“God Is So Merciful” … Let Go, Let God: An Example of Unritualized Primal Spirituality, A Primal Re-Experience after Birth
Part Two of a Primal Re-Experience after Birth: God’s Omnipresent Comforting Surround
In the first part—“Excerpt from Actual Primal Re-Experience after Birth“—the experiencer in this actual primal therapy session reconnected to and released primal pain related to her having her umbilical cord cut too early and then being swaddled tightly making her feel suffocated and unable to move.
She felt this had contributed to lifelong feelings of being held back and unable to assert herself.
In this second part—another excerpt from the same much longer session, which takes up only moments after the first part ends—Mary Lynn Adzema, the experiencer, begins to feel a glowing light of protection enveloping her, which she senses as being, perhaps, a “guardian angel” then simply God, or God’s Love. She experiences the spiritual idea that God gives you only that much pain that you can bear, but no more, which is accompanied by tears of gratitude.
Primal Spirituality
The facilitator is Michael Adzema, the experiencer’s husband and the author of these words. I have forty years experience in deep experiential modalities, including primal therapy, holotropic breathwork, and rebirthing; and I have been trained in these three modalities. I have been facilitating others in these—especially primal therapy—since 1975. I wrote “A Primal Perspective on Spirituality” in 1979, which was published by the Journal of Humanistic Psychology in 1985. This article was the first to proclaim the occurrence of spiritual experiences occurring to long-term primallers, which take them further along in healing beyond what Arthur Janov contended could occur by just feeling through one’s primal pain.
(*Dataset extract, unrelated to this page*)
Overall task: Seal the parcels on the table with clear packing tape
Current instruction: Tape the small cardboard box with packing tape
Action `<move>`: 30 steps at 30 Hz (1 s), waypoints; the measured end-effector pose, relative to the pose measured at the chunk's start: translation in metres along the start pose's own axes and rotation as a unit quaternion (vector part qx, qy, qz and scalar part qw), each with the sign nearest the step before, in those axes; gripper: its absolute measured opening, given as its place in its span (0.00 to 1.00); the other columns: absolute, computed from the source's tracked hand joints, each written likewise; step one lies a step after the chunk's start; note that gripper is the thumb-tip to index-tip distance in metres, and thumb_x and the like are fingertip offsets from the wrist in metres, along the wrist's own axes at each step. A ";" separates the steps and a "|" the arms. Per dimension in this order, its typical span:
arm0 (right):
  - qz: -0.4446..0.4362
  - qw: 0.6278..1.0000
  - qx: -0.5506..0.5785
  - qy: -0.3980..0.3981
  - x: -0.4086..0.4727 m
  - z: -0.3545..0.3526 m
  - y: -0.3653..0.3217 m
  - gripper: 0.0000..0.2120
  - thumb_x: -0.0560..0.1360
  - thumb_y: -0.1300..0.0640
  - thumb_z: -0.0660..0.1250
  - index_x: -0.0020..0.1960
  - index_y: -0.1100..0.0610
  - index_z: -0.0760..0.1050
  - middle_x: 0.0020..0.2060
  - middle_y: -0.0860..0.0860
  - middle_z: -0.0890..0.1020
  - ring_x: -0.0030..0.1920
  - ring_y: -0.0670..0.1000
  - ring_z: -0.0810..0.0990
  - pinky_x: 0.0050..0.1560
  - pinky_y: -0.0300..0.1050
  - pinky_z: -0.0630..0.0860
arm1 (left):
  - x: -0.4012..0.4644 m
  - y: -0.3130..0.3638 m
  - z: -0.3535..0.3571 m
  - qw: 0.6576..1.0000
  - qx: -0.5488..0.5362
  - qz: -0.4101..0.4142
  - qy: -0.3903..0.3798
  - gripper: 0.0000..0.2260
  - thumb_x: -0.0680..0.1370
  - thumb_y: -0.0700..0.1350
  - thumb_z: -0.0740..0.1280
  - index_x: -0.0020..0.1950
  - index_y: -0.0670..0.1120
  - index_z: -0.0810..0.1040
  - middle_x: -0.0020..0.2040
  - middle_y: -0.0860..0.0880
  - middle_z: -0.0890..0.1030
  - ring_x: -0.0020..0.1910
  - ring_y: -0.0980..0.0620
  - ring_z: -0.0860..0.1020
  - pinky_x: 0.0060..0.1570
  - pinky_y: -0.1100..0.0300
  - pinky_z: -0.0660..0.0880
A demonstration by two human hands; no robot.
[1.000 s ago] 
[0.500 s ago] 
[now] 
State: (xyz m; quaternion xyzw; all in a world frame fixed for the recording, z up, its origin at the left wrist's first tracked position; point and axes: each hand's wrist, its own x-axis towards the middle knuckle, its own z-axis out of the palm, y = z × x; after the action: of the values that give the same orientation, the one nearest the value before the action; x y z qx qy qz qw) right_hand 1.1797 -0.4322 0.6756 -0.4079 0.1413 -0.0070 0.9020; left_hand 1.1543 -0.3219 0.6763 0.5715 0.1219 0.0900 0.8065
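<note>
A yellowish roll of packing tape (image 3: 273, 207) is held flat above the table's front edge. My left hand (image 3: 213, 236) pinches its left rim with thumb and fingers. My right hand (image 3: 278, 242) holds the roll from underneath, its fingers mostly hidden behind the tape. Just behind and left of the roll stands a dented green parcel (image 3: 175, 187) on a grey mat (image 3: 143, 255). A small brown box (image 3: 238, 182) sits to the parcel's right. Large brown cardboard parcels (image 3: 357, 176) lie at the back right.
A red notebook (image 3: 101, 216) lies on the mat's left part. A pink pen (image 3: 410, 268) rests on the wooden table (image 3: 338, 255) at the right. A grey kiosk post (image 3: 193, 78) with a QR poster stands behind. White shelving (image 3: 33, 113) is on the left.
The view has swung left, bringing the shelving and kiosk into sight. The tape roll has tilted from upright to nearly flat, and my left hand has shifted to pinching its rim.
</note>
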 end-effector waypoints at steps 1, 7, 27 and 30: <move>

The article presented a theory of primal pain, healing, and spirituality congruent with Janov’s theories but totally at odds with Janov’s early on proclamation and then continued insistence, based solely on speculation, that all spiritual experiences were derivative of underlying primal pain. That is a notion I believe has at this point been thoroughly disproved by my work, by the experiences of some other long-term primallers, and by the experiences common to Stanislav Grof‘s holotropic breathwork — a modality in which primal pain is accessed as well as a diverse array of transpersonal experiences and phenomena. In addition, they are confirmed by prenatal/perinatal researchers as I have explained elsewhere.
I have no doubt on this matter, personally, since I have had many primal-spiritual experiences through primalling and breathwork over the decades, some of which I was able to corroborate through outside sources. I began having these only after I had been doing deep experiential primal work for several years that did not involve transpersonal/ spiritual experiences. So I feel my primal work opened me up to being able to go beyond the strict designs of primal therapy in a way that would otherwise not have been possible if I had not gone through it.
At any rate, my wife’s primal experiences contain spiritual elements, though they were not sought and, like myself, they did not occur in the early years of her primal experiences. As her facilitator in primal therapy in the most recent years, I did not encourage them either … I simply did not discourage them or encourage her to reinterpret her experience in any other way than of her choosing, as was done in the early years of primal therapy and for those who undergo Janovian-style primal therapy.
In this video—the next part of her primal session—other aspects of her primal-spiritual experience unfold.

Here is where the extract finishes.